The best gift I can offer is to live well. For my father, who died when I was 17, I can live well as a testament to what he gave me. For my mother, who has lived long enough to regret her mistakes, I can live well as proof that mistakes don’t have to be fatal. For my sisters, who continue to struggle blindly through life, I can live well as an example of the path out of the darkness and offer proof of hope. I can actively seek to live in joy instead of settling for mere survival in despair.

Sadly, heartbreakingly, for now that means that I have to live without people I love in my life. It’s not that I don’t love you. It’s not even that you aren’t worthy of love. I can’t protect you, I can’t help you, I can’t change you, I can’t make your choices for you, and I can’t save you. It has never been my job, my responsibility, nor have I ever been able to change your life. At the end of the day, only you can look at your life and decide that you don’t like what you see, only you can decide it’s time for a change.
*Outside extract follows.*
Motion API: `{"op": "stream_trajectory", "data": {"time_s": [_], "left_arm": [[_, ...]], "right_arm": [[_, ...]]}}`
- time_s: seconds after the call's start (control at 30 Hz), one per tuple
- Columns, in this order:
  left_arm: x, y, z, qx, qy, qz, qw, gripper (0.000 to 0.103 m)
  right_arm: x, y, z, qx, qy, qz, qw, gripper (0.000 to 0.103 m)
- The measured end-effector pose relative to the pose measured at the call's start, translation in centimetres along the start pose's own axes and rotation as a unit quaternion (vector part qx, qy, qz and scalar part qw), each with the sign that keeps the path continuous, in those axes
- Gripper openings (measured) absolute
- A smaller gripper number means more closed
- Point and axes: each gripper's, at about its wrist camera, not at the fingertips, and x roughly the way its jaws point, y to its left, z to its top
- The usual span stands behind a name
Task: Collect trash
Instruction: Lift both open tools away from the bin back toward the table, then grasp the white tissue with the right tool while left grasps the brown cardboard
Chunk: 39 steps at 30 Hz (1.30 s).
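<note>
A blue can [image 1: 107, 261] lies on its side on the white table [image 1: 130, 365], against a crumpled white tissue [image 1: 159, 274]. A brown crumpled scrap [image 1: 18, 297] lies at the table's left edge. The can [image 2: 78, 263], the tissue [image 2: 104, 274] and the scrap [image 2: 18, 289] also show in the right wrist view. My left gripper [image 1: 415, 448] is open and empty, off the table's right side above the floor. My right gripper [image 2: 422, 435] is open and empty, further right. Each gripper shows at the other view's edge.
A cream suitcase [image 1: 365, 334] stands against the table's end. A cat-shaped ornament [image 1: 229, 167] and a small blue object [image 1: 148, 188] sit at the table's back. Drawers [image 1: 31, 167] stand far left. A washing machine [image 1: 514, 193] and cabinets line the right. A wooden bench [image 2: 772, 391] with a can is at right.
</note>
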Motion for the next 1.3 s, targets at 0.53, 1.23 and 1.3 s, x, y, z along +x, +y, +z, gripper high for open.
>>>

I’ve shown the way. God waits to birth new life in you, the way He did in me. I stand as testimony to the goodness of God, to the joy that life can offer. I stand the only way I know how, and I challenge you to never settle for survival. And when you’re ready to live, to really live, to really love, to risk sharing my joys instead of just dumping your problems at my feet, you can call me. I’ll be waiting. Until then – forgive me. I’m not who I was, and I won’t allow even you to hold me back from this life.